Playwright e2e library — design

Companion to epic gm-5v8v. Records the architecture decisions made in conversation so future contributors can read this doc instead of re-deriving the answers.

The library lives at testing/e2e/ (filed by gm-5v8v.1). The single-script driver that ran for gm-0i0d (scripts/e2e/hello-world.test.mjs) was migrated into testing/e2e/specs/integration/dispatch-chain.spec.ts by gm-5v8v.15; the script directory has been removed.

1. Library, not monolith

Decision. Build the e2e suite as a library of small, opinionated specs grouped by tier and surface. Reject “one big spec file” or “one driver per ticket”.

Reasoning. The SPA exposes ~18 distinct routes / surfaces (Board, Backlog, Grid, Graph, Sessions, Agents, Escalations, Capabilities, Health, Mail, plus drawers and the global chrome). Each route has on the order of 10–30 distinct interactions worth pinning. Multiplied out — and again across the fake + deep backend axis — the suite trends to ~300 specs. At that size, copy-paste between specs (auth setup, fixture seeding, navigation, waits) calcifies faster than the surface evolves; a refactor of any shared step touches every file. The scaffolding wins are:

Selector reuse through page object models (POMs) — see §8.
Data setup reuse through builders — see §9.
Backend-axis reuse through fixtures — see §4.
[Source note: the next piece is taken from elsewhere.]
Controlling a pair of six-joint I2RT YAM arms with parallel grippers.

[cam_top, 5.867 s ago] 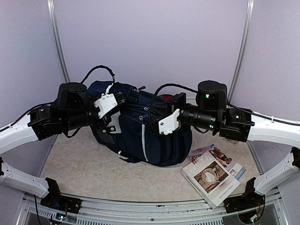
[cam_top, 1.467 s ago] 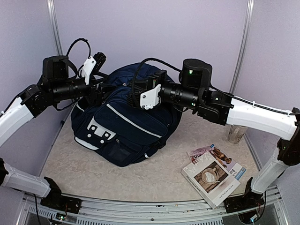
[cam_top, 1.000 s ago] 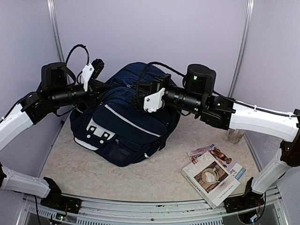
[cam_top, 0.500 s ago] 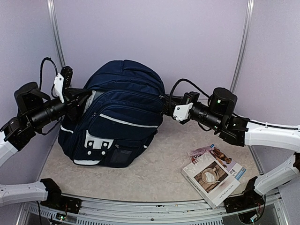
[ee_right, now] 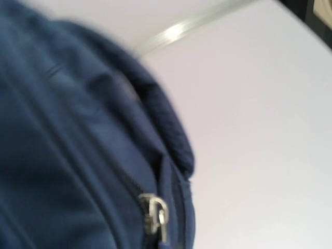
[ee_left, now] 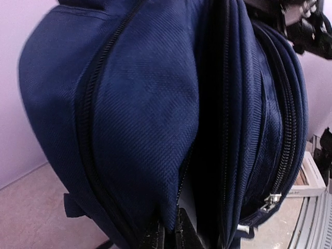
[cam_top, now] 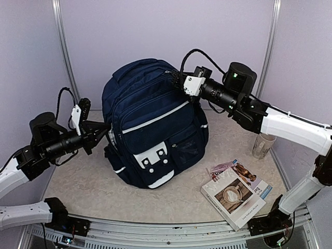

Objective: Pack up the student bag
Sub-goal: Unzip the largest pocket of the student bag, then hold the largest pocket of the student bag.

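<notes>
The student bag (cam_top: pixel 155 124), navy with white piping and a white slotted patch, stands upright mid-table with its front pockets facing me. My left gripper (cam_top: pixel 102 130) is at its lower left side. In the left wrist view its fingertips (ee_left: pixel 168 233) are pinched shut on the edge of a navy fabric flap (ee_left: pixel 150 129) beside an open zip gap. My right gripper (cam_top: pixel 179 83) presses into the bag's upper right shoulder. The right wrist view is blurred, showing navy fabric and a metal zipper pull (ee_right: pixel 154 213), and the fingers are hidden there.
A book with a coffee-cup cover (cam_top: pixel 236 194) lies at the front right, over a thinner magazine (cam_top: pixel 223 167). A clear cup (cam_top: pixel 261 145) stands by the right wall. Pale walls and metal posts close in the back and sides.
The bag has been raised more upright and turned, so its white patch now faces front right. My right gripper rose to the bag's top. My left gripper dropped lower and nearer.
</notes>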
A library also lets us tag specs by tier and grep-filter at the project level (§7), which is the only sane way to keep the PR-fast lane fast.

2. Surface inventory — implemented vs spec’d-pending

Decision. Specs cover both the surfaces that exist today and the surfaces the ui-spec ratifies but hasn’t shipped yet. The latter live under testing/e2e/specs/pending/.

Why pending specs. Two reasons:

Spec-first lock-in. Writing the e2e for a surface before it ships pins the contract — the spec author can’t quietly rename a data-testid or change a hotkey without breaking the pending spec, which the implementer must fix.
Visible work. A pending spec is a checklist of “this surface is on the roadmap and here’s what ‘done’ looks like”. Closing a feature bead means moving its spec out of pending/ into the appropriate tier directory.

Mechanic. Pending specs are wrapped in test.fixme(...) with a short rationale (fixme: gm-XXX — feature not shipped). Playwright reports them but doesn’t fail. CI lanes can opt them in via --grep-invert "@pending" (default) or --grep "@pending" (nightly audit).

Implemented routes today (as of 2026-04-25):

Route	Implementation file	Tier coverage
`/board`	`web/src/pages/BoardPage.tsx`	smoke / board
`/backlog`	`web/src/pages/BacklogPage.tsx`	smoke / route
`/grid`	`web/src/pages/GridPage.tsx`	smoke / grid
`/graph`	`web/src/pages/GraphPage.tsx`	smoke / graph
`/sessions`	`web/src/pages/SessionsPage.tsx`	smoke / sessions
`/agents`	`web/src/pages/AgentsPage.tsx`	smoke / sessions
`/escalations`	placeholder	smoke / pending
`/capabilities`	placeholder	smoke / pending
`/health`	`web/src/pages/placeholders.tsx`	smoke
`/mail`	placeholder (gated)	smoke / pending

The drawer and dialog surfaces (WorkItemDrawer at ~70KB, EpicDrawer, AgentDetailDrawer, JsonlImportDialog, NewSessionDialog, EscalationPanel) are nested but tested as their own tier (§3). They don’t have routes; the test navigates to a parent surface and opens them.

3. Tier taxonomy

Decision. Group specs by tier, not by route. Each tier expresses a different kind of confidence the suite is buying.

Tier	What it pins
`smoke`	Every route mounts, no console errors, axe accessibility scan passes.
`chrome`	Sidebar / Topbar / Command palette / Hotkeys / AdaptorBanner — global UI.
`route`	Per-page interactions: filter chips, search, drawers, detail drill-in.
`realtime`	SSE `/events` + `/api/adaptors/stream` drive UI updates without refresh.
`modes`	Workspace-mode (unsupervised / supervised / managed) confirmation UX.
`error`	4xx / 5xx surfaces, adaptor-degraded banner, network-flake recovery.
`integration`	Multi-route flows: dispatch a session from the board, observe in sessions.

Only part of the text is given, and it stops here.